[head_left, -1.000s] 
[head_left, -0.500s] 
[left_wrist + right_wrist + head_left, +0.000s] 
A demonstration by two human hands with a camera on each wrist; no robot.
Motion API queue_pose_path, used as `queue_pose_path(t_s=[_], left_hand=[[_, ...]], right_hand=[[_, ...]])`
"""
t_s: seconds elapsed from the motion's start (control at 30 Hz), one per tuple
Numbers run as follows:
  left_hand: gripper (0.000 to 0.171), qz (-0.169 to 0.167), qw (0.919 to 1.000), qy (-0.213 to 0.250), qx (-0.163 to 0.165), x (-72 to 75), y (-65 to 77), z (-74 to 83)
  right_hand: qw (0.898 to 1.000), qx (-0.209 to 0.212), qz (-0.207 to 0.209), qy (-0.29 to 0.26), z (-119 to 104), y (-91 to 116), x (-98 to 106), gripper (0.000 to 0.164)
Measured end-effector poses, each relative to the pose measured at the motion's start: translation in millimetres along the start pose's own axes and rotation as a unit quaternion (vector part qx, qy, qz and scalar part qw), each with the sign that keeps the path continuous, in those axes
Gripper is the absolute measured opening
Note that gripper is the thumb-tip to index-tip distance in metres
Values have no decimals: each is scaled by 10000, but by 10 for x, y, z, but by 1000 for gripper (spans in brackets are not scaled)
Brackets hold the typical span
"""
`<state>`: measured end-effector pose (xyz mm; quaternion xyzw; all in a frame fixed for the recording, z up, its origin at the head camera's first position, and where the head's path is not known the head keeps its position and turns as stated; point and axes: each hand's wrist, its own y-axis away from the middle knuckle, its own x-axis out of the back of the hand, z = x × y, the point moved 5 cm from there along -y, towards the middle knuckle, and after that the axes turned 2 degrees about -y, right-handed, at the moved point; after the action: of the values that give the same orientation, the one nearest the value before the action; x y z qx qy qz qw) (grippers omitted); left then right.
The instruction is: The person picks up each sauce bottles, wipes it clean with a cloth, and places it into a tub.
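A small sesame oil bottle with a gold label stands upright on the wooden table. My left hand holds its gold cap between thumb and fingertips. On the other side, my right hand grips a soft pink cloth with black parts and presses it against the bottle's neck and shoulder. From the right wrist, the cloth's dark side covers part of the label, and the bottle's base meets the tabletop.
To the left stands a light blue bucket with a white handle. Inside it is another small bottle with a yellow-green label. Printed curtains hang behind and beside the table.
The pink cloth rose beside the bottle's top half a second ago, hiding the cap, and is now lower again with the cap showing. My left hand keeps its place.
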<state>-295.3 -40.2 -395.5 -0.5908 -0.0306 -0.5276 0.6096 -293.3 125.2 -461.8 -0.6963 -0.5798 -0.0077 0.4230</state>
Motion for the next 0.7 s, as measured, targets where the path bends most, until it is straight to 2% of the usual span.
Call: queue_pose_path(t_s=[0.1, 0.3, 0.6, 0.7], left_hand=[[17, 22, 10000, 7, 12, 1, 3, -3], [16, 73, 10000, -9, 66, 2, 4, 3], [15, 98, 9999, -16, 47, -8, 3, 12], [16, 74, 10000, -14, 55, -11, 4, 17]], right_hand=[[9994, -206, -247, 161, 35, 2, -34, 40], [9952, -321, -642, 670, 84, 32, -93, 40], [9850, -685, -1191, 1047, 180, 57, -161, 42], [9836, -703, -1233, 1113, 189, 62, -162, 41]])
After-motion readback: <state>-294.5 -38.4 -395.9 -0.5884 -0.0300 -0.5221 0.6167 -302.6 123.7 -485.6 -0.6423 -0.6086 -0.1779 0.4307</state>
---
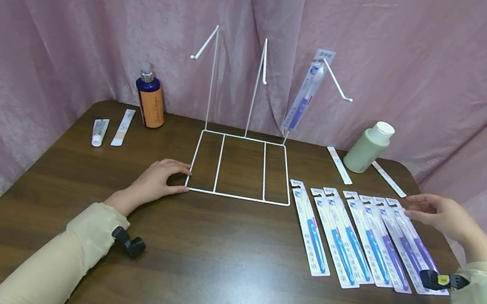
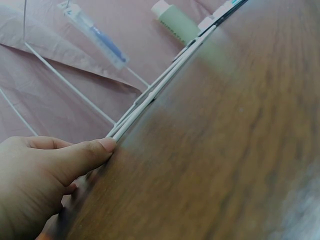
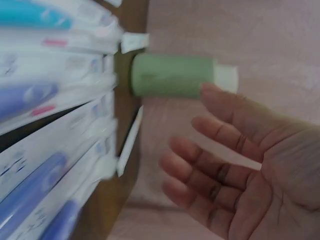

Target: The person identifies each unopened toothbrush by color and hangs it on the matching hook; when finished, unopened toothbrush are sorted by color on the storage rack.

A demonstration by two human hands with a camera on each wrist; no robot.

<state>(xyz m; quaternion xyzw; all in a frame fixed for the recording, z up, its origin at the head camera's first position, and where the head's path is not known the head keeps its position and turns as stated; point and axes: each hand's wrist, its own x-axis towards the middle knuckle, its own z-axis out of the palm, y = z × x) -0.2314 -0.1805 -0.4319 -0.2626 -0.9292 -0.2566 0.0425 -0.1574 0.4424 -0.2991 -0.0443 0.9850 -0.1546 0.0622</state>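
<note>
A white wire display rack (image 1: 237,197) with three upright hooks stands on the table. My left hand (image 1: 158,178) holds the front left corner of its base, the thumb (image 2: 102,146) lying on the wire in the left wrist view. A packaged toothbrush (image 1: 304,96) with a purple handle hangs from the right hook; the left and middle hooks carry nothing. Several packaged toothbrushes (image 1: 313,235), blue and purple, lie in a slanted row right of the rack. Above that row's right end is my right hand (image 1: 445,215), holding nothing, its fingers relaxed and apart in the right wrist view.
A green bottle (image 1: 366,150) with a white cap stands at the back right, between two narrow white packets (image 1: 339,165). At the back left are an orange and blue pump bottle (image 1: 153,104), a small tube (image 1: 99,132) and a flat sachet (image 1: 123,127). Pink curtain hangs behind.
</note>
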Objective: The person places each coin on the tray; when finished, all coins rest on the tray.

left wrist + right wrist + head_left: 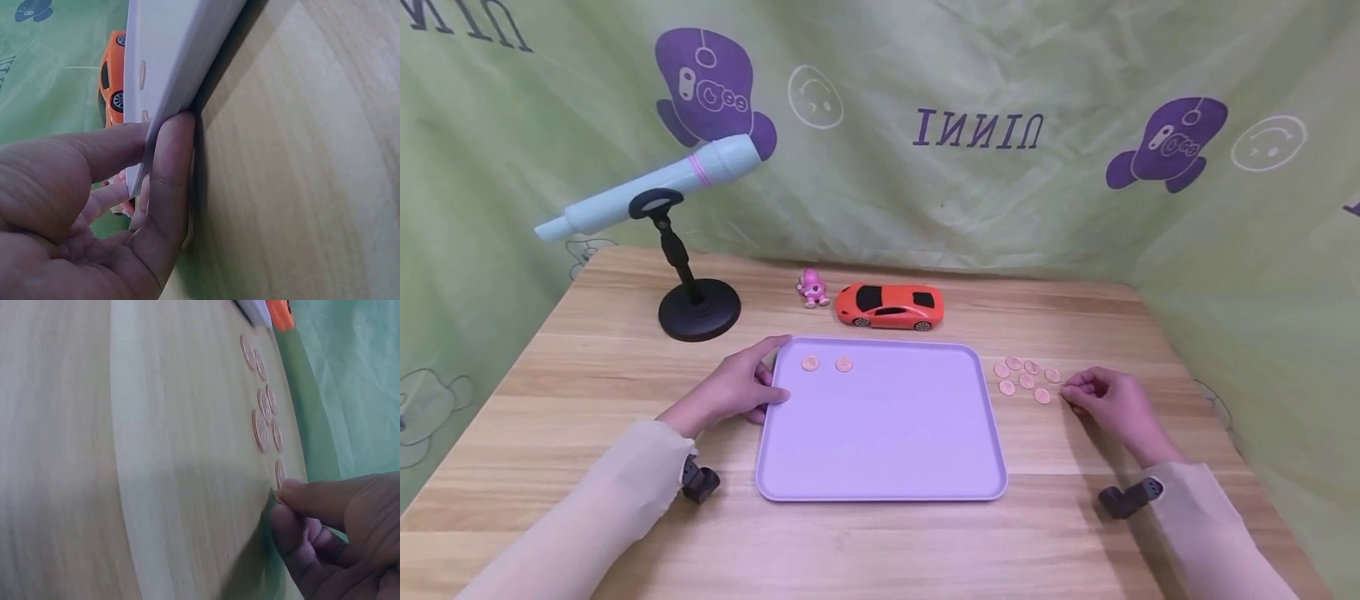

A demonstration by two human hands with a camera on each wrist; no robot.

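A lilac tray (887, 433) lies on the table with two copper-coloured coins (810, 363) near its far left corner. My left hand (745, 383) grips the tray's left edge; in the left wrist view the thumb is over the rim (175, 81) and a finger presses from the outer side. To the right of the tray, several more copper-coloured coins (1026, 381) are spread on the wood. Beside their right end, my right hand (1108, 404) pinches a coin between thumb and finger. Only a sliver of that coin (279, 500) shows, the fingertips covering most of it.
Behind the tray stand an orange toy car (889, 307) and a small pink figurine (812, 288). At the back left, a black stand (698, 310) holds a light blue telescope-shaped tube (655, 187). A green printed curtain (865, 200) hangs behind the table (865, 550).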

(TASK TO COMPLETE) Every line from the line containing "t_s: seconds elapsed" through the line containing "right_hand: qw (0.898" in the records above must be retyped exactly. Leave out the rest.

(TASK SOLUTION)
t_s: seconds elapsed from the motion's start (control at 30 Hz), one per tuple
Numbers run as follows:
  left_hand: gripper (0.000 to 0.171), qz (-0.169 to 0.167), qw (0.919 to 1.000), qy (-0.213 to 0.250), qx (-0.163 to 0.165), x (-72 to 75), y (-65 to 77), z (-74 to 83)
  right_hand: qw (0.898 to 1.000), qx (-0.209 to 0.212), qz (-0.207 to 0.209), qy (-0.29 to 0.26), z (-119 to 104), y (-91 to 116), x (-98 to 106), gripper (0.000 to 0.164)

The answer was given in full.